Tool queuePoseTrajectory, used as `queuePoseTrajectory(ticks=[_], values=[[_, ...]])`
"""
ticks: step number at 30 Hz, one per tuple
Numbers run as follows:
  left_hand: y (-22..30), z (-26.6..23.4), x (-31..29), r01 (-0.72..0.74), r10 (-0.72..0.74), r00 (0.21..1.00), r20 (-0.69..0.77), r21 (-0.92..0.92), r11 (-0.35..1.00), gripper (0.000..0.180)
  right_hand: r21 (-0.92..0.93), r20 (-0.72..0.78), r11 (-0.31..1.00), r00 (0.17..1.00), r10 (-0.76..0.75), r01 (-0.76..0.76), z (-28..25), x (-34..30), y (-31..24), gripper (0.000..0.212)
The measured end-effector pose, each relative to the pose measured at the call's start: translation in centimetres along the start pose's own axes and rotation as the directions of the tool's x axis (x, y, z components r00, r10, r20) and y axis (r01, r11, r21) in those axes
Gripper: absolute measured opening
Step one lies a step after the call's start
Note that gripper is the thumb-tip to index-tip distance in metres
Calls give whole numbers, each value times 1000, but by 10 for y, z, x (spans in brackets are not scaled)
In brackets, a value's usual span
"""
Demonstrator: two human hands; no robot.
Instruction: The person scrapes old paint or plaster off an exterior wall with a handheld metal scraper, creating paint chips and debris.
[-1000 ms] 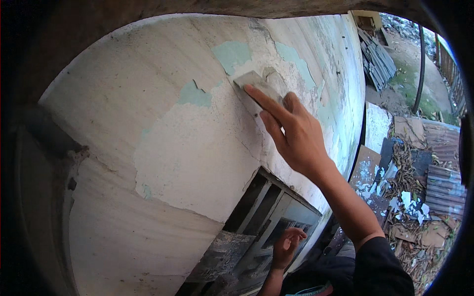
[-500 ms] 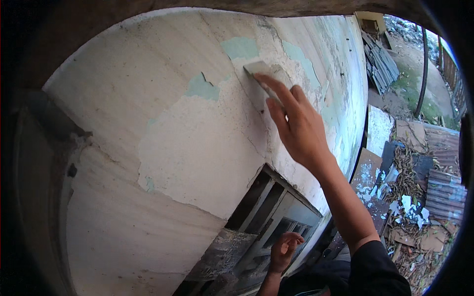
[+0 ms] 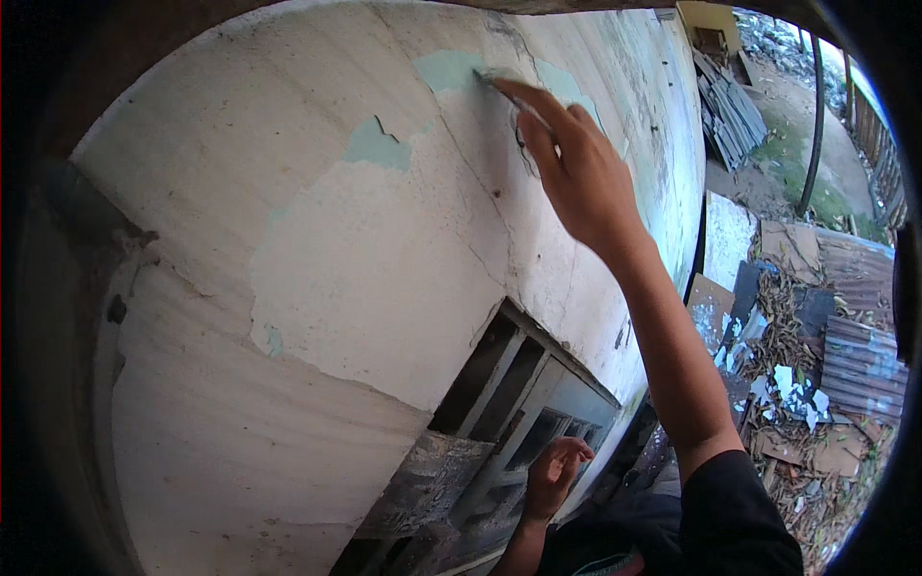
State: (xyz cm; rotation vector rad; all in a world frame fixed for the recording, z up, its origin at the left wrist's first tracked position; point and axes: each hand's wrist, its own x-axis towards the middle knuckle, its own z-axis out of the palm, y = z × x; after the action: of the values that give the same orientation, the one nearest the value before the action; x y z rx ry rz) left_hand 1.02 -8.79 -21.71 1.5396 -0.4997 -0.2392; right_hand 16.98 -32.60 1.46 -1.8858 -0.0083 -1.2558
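In the head view, the right hand (image 3: pixel 581 168) is gripping a flat scraper (image 3: pixel 496 74) high on the wall (image 3: pixel 336 278), index finger lying along it, thumb bent below. The scraper is showing nearly edge-on, its tip sitting at the upper green patch (image 3: pixel 444 70); whether it is pressing there cannot be told. The left hand (image 3: pixel 557 472) is hanging low before the window (image 3: pixel 538 379), fingers loosely curled, with nothing visible in its hold.

Risks, in this inspector's judgement: the fingertip is sitting close to the scraper's front end, so a slip could be scraping skin on rough plaster. A crack (image 3: pixel 468 165) is running down beside the bare area; prying near it could be loosening a larger piece. The arm is stretching far up, so tiring could be weakening the grip. Loose flakes (image 3: pixel 788 384) are littering the ground, possibly making footing unsure.
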Motion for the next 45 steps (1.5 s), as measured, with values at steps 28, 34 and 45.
queuePoseTrajectory(ticks=[28, 34, 45], values=[[-8, 1, 2, 39, -39, 999, -36, -7, 999, 16, -23, -7, 996, 996, -91, 91, 0, -13, -8, 34], [-4, 4, 7, 58, -58, 998, -2, 20, 998, 15, -41, -72, 989, 987, -145, 142, 0, 6, -9, 36], [-6, 4, 10, 23, -26, 998, 63, 37, 999, 18, 7, -32, 995, 994, -100, 101, 6, 0, -19, 36]])
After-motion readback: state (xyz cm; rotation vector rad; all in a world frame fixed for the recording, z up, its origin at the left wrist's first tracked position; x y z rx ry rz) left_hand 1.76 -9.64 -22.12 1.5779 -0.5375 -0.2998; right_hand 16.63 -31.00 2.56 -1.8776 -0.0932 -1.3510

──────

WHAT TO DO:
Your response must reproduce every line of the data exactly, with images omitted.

RESPONSE BOX:
Tool queuePoseTrajectory, used as `queuePoseTrajectory(ticks=[_], values=[[_, ...]])`
"""
ticks: step number at 30 Hz, one per tuple
Numbers run as follows:
  left_hand: y (-22..30), z (-26.6..23.4), x (-31..29), r01 (-0.72..0.74), r10 (-0.72..0.74), r00 (0.21..1.00), r20 (-0.69..0.77), r21 (-0.92..0.92), r11 (-0.35..1.00), gripper (0.000..0.180)
  right_hand: r21 (-0.92..0.93), r20 (-0.72..0.78), r11 (-0.31..1.00), r00 (0.17..1.00), r10 (-0.76..0.75), r01 (-0.76..0.76), z (-28..25), x (-34..30), y (-31..24), gripper (0.000..0.212)
The measured end-effector pose, each relative to the pose measured at the call's start: translation in centimetres along the start pose's own axes and rotation as the directions of the tool's x axis (x, y, z components r00, r10, r20) and y axis (r01, r11, r21) in those axes
Gripper: absolute measured opening
Step one lies a step after the call's start
Note that gripper is the thumb-tip to index-tip distance in metres
Calls give whole numbers, each value times 1000, but by 10 for y, z, x (spans in brackets are not scaled)
In brackets, a value's usual span
"""
Demonstrator: two human hands; no robot.
Instruction: The person scrapes old paint or plaster off an exterior wall with a handheld metal scraper, creating paint chips and debris.
[-1000 ms] 
[-500 ms] 
[+0 ms] 
State: (xyz cm; rotation vector rad; all in a world frame fixed for the recording, z up, its origin at the left wrist's first tracked position; point and axes: each hand's wrist, its own x-axis towards the middle knuckle, its own z-axis out of the palm, y = z × x; after the action: of the values that give the same orientation, the one nearest the value before the action; x y z rx ry rz) left_hand 1.02 -8.79 -21.71 1.5396 -0.4997 -0.2392; right_hand 16.98 -32.60 1.46 -1.8858 -0.0083 -1.2558
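In the head view, the right hand (image 3: pixel 581 168) is gripping a flat scraper (image 3: pixel 496 74) high on the wall (image 3: pixel 336 278), index finger lying along it, thumb bent below. The scraper is showing nearly edge-on, its tip sitting at the upper green patch (image 3: pixel 444 70); whether it is pressing there cannot be told. The left hand (image 3: pixel 557 472) is hanging low before the window (image 3: pixel 538 379), fingers loosely curled, with nothing visible in its hold.

Risks, in this inspector's judgement: the fingertip is sitting close to the scraper's front end, so a slip could be scraping skin on rough plaster. A crack (image 3: pixel 468 165) is running down beside the bare area; prying near it could be loosening a larger piece. The arm is stretching far up, so tiring could be weakening the grip. Loose flakes (image 3: pixel 788 384) are littering the ground, possibly making footing unsure.
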Motion for the next 45 steps (1.5 s), as measured, with values at steps 28, 34 and 45.
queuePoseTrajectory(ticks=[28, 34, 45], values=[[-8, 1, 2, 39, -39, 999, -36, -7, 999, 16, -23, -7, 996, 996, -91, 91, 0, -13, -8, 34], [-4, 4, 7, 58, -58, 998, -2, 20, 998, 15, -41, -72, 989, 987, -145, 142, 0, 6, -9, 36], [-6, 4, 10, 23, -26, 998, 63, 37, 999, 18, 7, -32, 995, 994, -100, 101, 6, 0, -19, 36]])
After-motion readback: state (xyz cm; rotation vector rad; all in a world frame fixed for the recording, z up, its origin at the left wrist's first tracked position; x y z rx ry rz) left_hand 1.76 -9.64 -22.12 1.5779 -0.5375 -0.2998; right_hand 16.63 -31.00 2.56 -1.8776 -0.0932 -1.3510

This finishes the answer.